Legal Guardianship – Why and How

November 11, 2015 Davis Law Group

You’re having a baby – congratulations!

There’s so much to plan for: a nursery, where to deliver, maternity and paternity leave, showers, and . . . legal guardianship?

Although it’s a difficult thing to consider, all parents should have their legal guardianship plan in place when their child comes into the world. Having a plan for legal guardianship means that your wishes will be carried out and that your child will be taken care of, regardless of what happens to you and your spouse.  

According to the Commonwealth of Virginia, a Guardian of a Minor is a person who has obtained legal authority to be responsible for managing financial and/or personal affairs of a minor. There are three types of Guardianships of Minors:

  • Guardian of the Person (which is appointed by a Judge)
  • Guardian of the Estate (which is appointed by the courts or the Clerk)
  • Testamentary Guardian (which is whomever is named in a Will for both personal and/or the estate of the minor)

It’s important to note that all guardianship can be determined by the parents of the child or by the state (i.e. a judge) depending on what, if any, paperwork has been filed. If parents do not create a Last Will and Testament that clearly defines and names a Legal Guardian (of person, estate or both), then the court and a judge will decide on their behalf. Generally, the next-of-kin will be given guardianship, depending on if they are willing and able. Next-of-kin usually means grandparents, but if a child has two or more sets of grandparents, court cases and legal battles are likely to take place. Aunts and uncles would be the secondary choice, and again there may be several sets that may fight for guardianship if it is not clearly defined in a legal document that holds up in court.

Many parents may assume that telling a particular family member or friend that they would like them to care for their child if anything should ever happen to them is enough to guarantee their child is taken care of, but the truth is that unless that information is properly drafted in a legal document, their wishes may not be upheld.
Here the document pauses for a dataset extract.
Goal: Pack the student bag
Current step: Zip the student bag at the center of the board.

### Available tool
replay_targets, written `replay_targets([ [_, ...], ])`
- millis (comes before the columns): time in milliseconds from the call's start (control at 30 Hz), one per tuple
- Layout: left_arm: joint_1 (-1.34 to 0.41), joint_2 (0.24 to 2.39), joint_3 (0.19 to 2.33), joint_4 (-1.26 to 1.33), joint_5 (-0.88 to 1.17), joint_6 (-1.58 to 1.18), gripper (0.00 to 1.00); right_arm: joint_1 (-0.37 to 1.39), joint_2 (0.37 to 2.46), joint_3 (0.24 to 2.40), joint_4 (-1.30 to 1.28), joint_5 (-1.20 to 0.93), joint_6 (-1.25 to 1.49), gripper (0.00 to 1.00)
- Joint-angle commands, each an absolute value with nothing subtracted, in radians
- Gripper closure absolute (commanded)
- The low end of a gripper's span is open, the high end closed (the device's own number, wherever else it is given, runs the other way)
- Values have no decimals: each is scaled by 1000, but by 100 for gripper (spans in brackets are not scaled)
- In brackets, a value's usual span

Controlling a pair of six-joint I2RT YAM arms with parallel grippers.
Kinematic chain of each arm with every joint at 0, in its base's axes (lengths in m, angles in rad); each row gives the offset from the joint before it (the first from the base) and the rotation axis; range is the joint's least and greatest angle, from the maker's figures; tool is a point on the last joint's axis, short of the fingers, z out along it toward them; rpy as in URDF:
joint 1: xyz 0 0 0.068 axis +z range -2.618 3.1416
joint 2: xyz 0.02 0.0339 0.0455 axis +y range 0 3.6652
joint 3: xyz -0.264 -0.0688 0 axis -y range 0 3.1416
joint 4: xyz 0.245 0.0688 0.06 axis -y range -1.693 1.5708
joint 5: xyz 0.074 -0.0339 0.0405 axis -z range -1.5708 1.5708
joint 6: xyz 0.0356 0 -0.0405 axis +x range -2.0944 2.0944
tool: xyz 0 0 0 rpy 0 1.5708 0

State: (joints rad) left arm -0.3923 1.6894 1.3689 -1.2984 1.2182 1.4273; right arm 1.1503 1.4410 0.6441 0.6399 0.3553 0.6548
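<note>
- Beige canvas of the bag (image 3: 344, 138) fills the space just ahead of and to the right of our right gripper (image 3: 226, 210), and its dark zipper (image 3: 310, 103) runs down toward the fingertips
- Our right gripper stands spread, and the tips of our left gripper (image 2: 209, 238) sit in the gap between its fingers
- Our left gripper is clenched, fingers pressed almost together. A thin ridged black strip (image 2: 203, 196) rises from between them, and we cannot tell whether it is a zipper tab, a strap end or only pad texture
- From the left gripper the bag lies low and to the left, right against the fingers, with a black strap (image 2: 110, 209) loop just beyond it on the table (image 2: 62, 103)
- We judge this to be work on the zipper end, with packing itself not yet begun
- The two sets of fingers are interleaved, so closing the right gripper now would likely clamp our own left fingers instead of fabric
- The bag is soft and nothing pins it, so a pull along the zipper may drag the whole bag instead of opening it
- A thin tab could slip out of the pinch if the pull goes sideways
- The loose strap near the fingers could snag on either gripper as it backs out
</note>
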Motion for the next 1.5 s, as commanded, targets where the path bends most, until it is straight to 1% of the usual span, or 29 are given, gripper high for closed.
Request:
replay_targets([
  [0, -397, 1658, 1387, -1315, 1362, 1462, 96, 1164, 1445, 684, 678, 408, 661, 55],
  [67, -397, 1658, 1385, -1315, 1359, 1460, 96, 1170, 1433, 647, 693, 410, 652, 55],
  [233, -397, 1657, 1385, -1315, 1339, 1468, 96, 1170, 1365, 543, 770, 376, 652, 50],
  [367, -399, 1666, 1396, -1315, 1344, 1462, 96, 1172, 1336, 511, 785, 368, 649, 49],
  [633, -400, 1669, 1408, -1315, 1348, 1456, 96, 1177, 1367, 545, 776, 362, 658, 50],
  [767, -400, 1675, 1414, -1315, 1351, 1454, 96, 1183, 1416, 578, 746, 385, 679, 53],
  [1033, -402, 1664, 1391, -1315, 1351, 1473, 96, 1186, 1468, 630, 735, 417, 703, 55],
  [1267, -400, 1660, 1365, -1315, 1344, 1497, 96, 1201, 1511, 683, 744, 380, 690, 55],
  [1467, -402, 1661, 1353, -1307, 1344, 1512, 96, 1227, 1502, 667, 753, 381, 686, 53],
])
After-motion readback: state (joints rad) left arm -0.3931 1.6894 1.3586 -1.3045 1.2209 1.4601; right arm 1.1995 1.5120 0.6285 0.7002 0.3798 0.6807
Parents can avoid sending their families into legal war by creating a Last Will and Testament that clearly defines who the Guardian of the estate and Guardian of the person should be. In many cases, parents may want this person to be the same person, but there are some situations where the Guardian of the estate (the person in charge of the minor’s finances) and the Guardian of the person (the person in charge of the minor’s health and well being) may be different. We all have family members who would take great care of our children, but may not be the best at managing their finances and the estate we leave to them. Others of us may have the perfect guardians in mind who would be great at both the emotional and financial side.

This issue is so important and critical to the welfare of your children that it makes the most sense to use a qualified attorney to ensure all paperwork and legal requirements are in place. Most of us do not want to think about the possibility of not being able to raise our children into adulthood, but for their sake these decisions should be made in advance so that no matter what happens, they will be taken care of and loved.